The first element of Anderson’s style we need to discuss is his use of the one-point perspective. Since the making of Rushmore in 1998, it’s become an especially potent part of his formula. Pioneered by the late Stanley Kubrick and Japanese director Yasujiro Ozu, one-point perspective is essentially the most mathematically precise point, finding perfect symmetry.

The one-point perspective has its roots in the Golden Ratio, first articulated by the Ancient Greek philosophers Aristotle and Plato. They described it as the divine proportion, the point at which beauty is created. Further mathematical theorising by the likes of philosopher Heinrich Agrippa and astronomer Michael Maestlin et al cemented this.

For Wes Anderson, the one-point perspective is the force which draws everything neatly together.

Photo by Nemossos

Photo by Nemossos

Two realities

A particularly striking aspect of Anderson’s formula is his studious creation of two realities, which inevitably merge in a seamless display of directorial beauty.

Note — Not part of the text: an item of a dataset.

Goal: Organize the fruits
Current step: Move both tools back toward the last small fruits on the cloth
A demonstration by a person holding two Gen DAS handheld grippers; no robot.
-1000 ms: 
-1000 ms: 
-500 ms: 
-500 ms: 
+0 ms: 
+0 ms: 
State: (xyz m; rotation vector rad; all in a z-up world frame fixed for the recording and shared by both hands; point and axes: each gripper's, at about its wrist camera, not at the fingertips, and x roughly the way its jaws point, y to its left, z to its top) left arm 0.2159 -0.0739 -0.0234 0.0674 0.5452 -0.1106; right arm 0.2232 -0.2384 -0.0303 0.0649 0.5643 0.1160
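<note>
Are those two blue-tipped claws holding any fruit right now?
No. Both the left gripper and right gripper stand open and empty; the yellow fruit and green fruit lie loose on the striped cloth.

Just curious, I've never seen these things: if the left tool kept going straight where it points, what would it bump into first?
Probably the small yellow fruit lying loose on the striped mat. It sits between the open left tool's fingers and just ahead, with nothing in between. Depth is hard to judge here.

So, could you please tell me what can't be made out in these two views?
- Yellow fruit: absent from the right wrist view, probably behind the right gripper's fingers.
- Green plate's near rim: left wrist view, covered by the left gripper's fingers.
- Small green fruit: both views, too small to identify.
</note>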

Once more, it’s down to Anderson’s mathematical brain that helps to distinguish this, as Jeffery Sutterer explains in The Odyssey Online:

“Characters are followed around immaculately designed sets that at once create an unreality due in part to their overly symmetric design and color scheme, both of which feel artificial but believable in whatever world Anderson has placed the film in.”

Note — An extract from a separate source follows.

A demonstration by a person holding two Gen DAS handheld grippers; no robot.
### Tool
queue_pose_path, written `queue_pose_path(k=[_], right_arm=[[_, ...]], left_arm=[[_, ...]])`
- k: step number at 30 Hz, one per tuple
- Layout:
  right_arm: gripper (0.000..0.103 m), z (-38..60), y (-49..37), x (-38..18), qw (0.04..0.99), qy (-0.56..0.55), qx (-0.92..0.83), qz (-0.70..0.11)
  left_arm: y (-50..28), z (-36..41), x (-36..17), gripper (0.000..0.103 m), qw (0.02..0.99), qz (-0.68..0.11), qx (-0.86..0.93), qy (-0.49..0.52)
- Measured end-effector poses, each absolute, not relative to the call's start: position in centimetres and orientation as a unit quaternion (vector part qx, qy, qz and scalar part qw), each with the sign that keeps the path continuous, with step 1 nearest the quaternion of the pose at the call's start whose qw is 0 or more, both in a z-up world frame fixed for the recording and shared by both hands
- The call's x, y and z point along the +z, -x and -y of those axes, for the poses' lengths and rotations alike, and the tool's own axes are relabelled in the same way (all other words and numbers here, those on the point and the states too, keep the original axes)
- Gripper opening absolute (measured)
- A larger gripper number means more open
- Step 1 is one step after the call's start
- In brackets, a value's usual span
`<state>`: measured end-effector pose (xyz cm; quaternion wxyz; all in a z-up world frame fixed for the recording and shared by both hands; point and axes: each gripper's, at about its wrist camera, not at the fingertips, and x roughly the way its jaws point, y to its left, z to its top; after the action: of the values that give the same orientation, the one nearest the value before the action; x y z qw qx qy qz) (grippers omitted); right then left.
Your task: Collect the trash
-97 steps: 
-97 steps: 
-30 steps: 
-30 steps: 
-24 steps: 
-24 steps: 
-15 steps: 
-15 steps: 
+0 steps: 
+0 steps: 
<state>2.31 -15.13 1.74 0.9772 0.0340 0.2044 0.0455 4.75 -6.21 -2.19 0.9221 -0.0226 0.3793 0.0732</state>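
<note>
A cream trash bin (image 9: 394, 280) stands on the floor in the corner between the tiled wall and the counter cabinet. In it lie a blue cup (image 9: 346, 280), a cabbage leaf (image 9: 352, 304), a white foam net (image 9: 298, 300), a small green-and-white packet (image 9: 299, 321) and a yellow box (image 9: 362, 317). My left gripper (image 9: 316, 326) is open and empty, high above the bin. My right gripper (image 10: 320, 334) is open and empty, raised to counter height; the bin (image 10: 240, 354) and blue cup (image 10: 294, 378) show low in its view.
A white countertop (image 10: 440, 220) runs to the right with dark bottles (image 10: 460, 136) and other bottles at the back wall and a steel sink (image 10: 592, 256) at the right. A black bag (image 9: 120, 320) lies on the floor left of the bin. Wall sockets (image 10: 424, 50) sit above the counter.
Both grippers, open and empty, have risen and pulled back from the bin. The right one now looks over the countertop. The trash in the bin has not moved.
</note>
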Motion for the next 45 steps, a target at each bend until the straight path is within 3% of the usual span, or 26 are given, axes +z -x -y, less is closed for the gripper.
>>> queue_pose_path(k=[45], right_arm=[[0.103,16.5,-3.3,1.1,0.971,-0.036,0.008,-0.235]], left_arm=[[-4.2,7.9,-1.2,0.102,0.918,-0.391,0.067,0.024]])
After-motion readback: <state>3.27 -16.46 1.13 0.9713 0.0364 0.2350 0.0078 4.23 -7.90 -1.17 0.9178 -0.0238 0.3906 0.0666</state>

Artificial, yet at the same time believable is the best description; for example, take the world he created for ‘The Royal Tenenbaums’ in 2001. It was a story based in Manhattan, yet at the same time it wasn’t. It was even unclear as to which decade in history the film was set in, with artifacts from the 1960’s to the present day all melded together. Also, every character will always end up carving out his or her own reality by the conclusion of the film.

Colour scheme

The colours of a Wes Anderson film are never dull and it ties into the above components. The colour palate is always made up of saturated primary hues, propelling his audience into a dreamlike world. The myriad colours drenching each film create a hypnotic effect.

The art historical

Both pop and high culture are equally important for Anderson. Whether it’s music, art, literature, cinema or simply references uttered by his characters, the art historical is always firmly in place.

In the short teaser ‘Hotel Chevalier’, starring Jason Schwartzman and Natalie Portman, which came just before ‘The Darjeeling Limited’, we see a tiny print of Mr and Mrs Andrews by Thomas Gainsborough in Schwartzman’s room, a link to the plot of love and love lost. In ‘The Darjeeling Limited’, which is partly inspired by the Bengali filmmaker Satyajit Ray, a painting of him sits above the seats in the brothers train compartment. In ‘The Grand Budapest Hotel’, there are several references to the German author Stefan Zweig, such as locks etc, to which Anderson has credited the film.

Unabashed eccentricity

Both his lovers or detractors will always speak of Anderson’s ability to create films of enthusiastic eccentricity. He hits the right notes with each character, as their eccentricity never overshadows their inevitable humanity and raw sense of emotion. Heavily stylised and with layer after sumptuous layer, Wes Anderson’s formula never fails to ignite a passion in cinema goers.